### DIRECTIONS
Every line below from the one with "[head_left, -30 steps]" through the one with "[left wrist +" should be retyped exactly, both ends included; no other lines and no pictures.

[Source data]
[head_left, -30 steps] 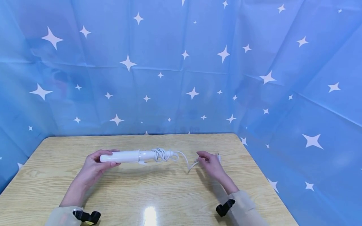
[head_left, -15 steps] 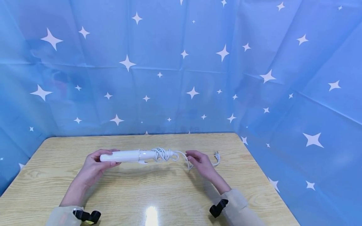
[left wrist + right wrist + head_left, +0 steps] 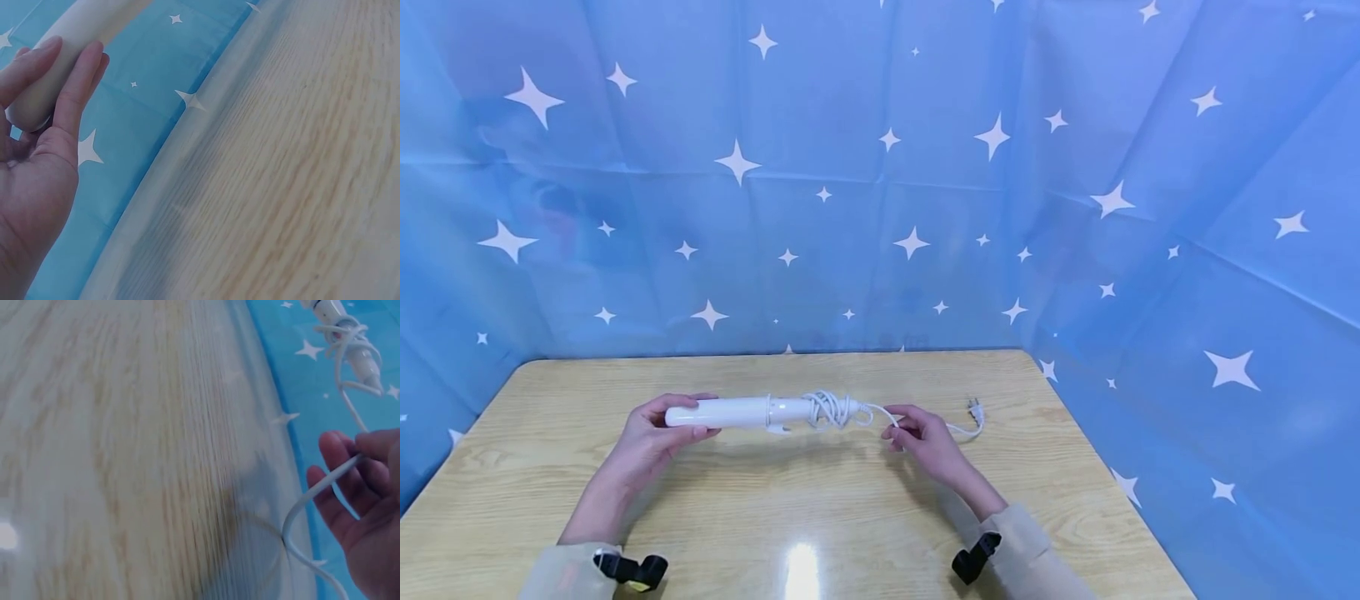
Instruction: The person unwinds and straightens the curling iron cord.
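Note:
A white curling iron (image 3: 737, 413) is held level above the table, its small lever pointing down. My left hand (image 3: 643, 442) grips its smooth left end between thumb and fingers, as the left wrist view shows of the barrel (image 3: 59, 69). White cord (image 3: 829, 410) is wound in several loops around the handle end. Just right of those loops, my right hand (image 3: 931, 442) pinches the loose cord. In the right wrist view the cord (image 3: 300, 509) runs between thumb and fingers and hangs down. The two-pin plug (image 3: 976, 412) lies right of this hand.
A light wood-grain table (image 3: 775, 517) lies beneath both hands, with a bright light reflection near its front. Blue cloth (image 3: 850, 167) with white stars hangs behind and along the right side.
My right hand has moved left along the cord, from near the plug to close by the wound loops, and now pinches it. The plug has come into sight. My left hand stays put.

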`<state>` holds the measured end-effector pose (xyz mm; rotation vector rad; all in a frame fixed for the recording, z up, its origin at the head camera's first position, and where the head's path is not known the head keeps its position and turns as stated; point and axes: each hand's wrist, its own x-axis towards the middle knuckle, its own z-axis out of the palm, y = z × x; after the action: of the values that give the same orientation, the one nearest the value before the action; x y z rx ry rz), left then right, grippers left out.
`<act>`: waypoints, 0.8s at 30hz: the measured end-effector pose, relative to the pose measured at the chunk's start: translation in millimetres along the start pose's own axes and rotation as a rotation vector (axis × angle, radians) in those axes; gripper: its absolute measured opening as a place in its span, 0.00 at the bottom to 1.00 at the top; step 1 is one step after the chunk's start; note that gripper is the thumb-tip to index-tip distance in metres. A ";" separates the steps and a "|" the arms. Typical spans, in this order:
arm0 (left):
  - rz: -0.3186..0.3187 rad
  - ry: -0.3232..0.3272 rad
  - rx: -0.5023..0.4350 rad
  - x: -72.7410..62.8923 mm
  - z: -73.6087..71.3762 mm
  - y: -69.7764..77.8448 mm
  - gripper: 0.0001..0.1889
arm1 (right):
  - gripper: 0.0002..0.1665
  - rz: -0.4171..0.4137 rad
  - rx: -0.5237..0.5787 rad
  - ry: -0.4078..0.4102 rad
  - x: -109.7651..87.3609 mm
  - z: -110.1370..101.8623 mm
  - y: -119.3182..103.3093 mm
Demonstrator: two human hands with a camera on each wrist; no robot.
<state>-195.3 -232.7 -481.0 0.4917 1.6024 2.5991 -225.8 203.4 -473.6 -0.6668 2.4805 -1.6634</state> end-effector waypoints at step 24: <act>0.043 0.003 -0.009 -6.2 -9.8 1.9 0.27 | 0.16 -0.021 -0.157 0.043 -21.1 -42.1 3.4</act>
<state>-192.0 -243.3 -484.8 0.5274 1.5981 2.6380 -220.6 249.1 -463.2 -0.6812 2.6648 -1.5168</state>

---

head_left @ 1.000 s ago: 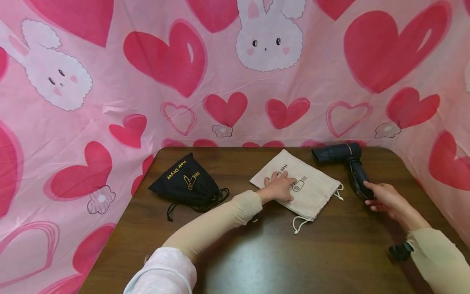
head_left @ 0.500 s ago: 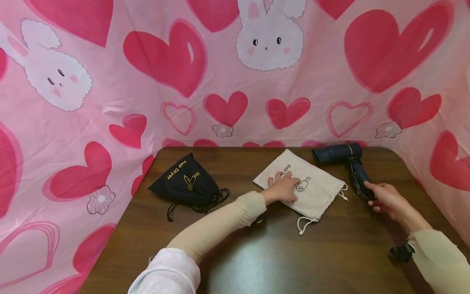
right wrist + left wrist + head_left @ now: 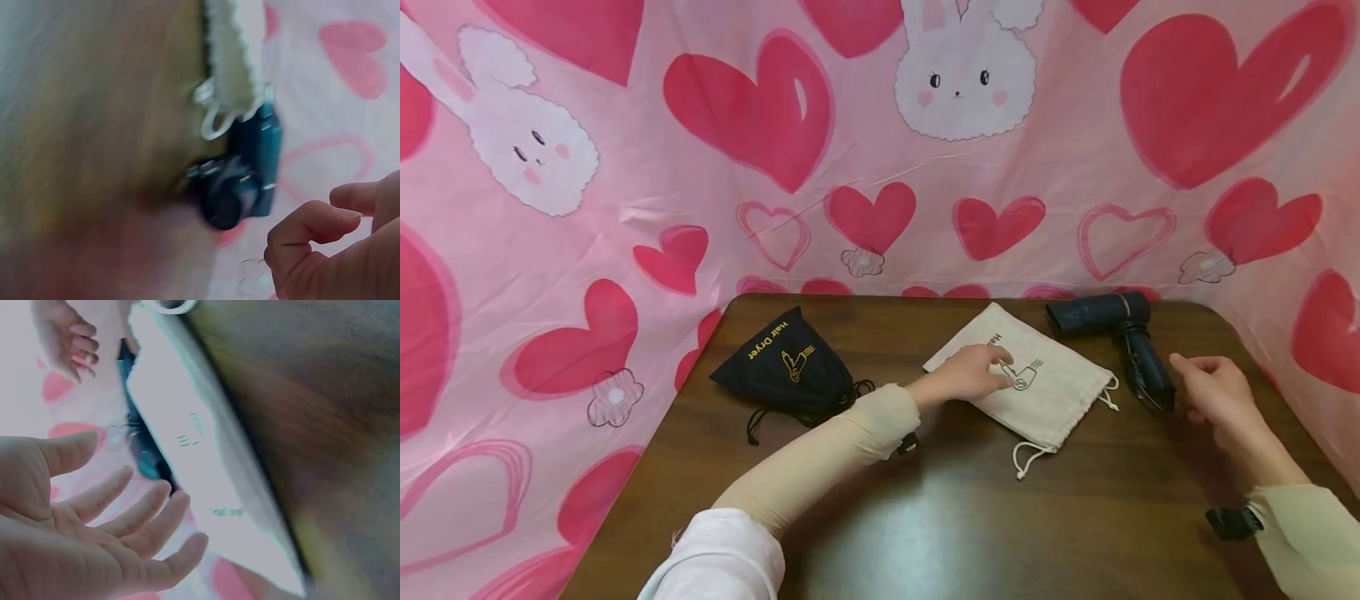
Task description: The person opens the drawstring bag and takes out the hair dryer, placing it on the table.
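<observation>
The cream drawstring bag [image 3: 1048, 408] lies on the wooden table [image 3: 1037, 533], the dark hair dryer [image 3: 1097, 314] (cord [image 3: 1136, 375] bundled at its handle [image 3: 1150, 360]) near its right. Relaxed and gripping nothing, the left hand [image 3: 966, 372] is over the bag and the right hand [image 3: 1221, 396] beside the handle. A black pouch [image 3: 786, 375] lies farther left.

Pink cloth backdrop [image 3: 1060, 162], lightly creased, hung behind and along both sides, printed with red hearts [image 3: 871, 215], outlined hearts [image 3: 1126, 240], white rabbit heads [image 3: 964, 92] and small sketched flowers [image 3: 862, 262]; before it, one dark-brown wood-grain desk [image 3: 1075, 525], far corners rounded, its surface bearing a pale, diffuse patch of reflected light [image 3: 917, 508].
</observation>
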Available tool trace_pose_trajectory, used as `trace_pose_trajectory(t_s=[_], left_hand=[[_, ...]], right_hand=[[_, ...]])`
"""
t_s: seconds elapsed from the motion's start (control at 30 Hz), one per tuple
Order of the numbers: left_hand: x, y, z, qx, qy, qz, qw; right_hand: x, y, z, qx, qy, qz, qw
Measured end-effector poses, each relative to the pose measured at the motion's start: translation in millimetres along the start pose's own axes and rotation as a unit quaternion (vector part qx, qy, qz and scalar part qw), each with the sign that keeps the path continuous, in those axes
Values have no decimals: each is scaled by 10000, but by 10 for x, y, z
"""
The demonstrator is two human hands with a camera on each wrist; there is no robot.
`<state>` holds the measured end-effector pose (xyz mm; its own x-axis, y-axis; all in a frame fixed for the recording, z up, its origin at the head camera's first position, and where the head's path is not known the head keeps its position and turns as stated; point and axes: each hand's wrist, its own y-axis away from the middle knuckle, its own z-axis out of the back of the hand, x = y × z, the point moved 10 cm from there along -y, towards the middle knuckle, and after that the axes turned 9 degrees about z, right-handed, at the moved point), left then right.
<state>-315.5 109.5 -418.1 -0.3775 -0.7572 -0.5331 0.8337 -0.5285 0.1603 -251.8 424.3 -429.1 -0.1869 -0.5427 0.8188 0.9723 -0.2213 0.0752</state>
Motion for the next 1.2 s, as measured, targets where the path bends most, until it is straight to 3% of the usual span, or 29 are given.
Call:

### THE ANSWER
[head_left, -30 steps] 
[head_left, -15 steps] 
[left wrist + right wrist + head_left, +0 steps] 

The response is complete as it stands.